THIS ARTICLE IS HERE republished from Conversation under a Creative Commons License.
We built our first rodent car from a plastic cereal container. Through trial and error, my colleagues and I discovered that rats can learn to drive forward by grasping a tiny wire that acts like an accelerator pedal. Soon they were steering with surprising precision to reach the Froot Loop treat.
As expected, rats housed in enriched environments – equipped with toys, space and companions – learned to drive faster than those in standard cages. This finding supported the idea that Complex environments increase neuroplasticity: the brain’s ability to change throughout life in response to environmental demands.
After publishing our research, the story of driving rats it went viral in the media. The project continues in my lab with up-to-date and improved rat-controlled remotely operated vehicles, or ROVs, designed by a robotics professor John McManus and his disciples. These upgraded electric ROVs—featuring rat-resistant wiring, indestructible tires, and ergonomic drive levers—resemble a rodent version of Tesla’s Cybertruck.
As a neuroscientist who is in favor of keeping and testing laboratory animals in natural habitats, it was fun to see how far we had strayed from my laboratory practices on this project. Rats usually prefer dirt, sticks and stones to plastic objects. Now we made them drive cars.
But humans didn’t evolve to drive either. Although our historic ancestors did not have cars, they had flexible brains which enabled them to acquire up-to-date skills – fire, language, stone tools and agriculture. Some time after the invention of the wheel, people began to produce cars.

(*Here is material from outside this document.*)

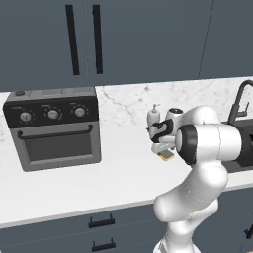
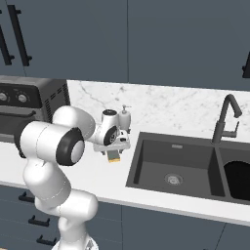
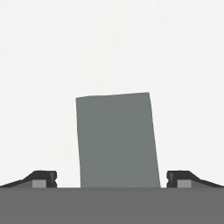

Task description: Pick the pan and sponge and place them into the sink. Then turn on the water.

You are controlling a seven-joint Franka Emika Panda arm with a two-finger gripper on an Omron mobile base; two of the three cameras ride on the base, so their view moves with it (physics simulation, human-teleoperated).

Although cars designed for rats are a far cry from those found in the wild, we believed that driving was an engaging way to study how rodents acquire up-to-date skills. Surprisingly, we found that the rats were intensely motivated to learn to drive, often jumping into the car and revving the “lever engine” before the vehicle hit the road. Why was that so?
A up-to-date goal for joy
Concepts from beginner’s psychology textbooks took on a up-to-date, practical dimension in our rodent management laboratory. Building on fundamental learning approaches such as operant conditioningthat reinforces targeted behavior through strategic incentives, we trained rats step-by-step through their driver education programs.
Initially, they learned basic movements such as getting into a car and pressing a lever. However, with practice, these straightforward actions evolved into more complicated behaviors, such as driving a car to a specific location.